> [ABOUT THIS EXERCISE]:
The answer should be a single number: how many lines of the entries below hold the word "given".

(Items from a data source)
----------------------------------------

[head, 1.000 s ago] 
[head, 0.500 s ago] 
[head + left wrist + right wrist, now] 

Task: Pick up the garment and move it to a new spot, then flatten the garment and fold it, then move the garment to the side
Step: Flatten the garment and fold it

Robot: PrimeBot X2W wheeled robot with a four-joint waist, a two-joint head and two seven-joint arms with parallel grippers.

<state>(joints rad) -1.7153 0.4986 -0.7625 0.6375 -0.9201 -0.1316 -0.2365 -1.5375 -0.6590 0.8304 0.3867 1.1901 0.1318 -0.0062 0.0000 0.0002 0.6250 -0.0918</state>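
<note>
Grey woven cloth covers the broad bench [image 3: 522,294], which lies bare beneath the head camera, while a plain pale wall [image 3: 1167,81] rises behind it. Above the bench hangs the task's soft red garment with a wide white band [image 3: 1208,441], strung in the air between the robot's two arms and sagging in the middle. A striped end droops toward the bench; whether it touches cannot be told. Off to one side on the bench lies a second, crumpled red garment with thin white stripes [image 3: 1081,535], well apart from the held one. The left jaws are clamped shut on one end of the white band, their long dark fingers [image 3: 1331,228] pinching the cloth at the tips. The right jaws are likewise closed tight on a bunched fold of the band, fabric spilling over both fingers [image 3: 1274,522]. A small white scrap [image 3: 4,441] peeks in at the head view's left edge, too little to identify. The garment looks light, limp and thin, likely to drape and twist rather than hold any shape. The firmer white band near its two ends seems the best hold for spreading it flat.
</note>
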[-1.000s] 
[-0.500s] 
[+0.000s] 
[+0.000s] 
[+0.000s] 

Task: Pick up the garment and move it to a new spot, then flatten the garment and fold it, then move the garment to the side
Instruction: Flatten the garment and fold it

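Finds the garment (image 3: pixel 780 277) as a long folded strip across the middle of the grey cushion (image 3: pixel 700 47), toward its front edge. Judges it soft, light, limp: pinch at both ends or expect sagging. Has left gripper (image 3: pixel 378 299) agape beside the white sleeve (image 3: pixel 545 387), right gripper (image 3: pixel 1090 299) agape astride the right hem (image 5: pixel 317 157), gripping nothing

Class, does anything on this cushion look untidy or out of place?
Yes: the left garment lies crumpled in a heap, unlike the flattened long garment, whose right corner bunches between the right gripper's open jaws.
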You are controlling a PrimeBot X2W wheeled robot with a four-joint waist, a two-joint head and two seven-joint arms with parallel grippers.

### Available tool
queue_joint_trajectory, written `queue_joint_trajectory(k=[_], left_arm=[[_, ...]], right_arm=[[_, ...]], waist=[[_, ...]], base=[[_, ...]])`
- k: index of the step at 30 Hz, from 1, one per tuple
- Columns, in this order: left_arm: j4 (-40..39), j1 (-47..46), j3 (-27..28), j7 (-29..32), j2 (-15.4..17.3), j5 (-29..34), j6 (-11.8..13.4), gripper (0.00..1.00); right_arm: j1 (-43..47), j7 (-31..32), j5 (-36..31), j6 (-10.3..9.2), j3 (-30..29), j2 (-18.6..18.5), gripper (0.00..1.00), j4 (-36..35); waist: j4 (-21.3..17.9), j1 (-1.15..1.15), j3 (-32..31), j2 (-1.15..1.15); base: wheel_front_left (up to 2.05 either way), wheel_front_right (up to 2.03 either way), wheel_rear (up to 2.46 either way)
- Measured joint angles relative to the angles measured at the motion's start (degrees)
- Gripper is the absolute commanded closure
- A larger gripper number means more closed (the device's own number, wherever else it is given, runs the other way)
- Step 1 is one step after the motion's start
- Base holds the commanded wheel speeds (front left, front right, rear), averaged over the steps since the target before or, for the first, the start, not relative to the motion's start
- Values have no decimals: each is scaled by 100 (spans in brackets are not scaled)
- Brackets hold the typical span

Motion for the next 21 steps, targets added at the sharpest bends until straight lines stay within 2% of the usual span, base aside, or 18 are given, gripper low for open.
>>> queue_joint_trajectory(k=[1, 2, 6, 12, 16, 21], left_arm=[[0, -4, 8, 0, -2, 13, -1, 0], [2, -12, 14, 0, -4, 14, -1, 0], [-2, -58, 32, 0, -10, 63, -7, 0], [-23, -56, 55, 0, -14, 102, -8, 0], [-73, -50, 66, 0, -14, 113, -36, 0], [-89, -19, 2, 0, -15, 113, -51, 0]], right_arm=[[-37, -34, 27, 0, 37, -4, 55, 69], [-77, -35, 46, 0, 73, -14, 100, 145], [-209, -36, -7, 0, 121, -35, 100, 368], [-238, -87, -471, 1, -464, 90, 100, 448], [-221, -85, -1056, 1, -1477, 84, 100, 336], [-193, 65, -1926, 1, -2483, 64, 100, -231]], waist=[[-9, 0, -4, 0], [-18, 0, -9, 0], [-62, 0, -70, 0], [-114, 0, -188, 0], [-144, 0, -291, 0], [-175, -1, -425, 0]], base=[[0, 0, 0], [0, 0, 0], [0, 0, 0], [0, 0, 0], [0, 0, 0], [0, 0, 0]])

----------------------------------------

> [EXERCISE RESULT]:
2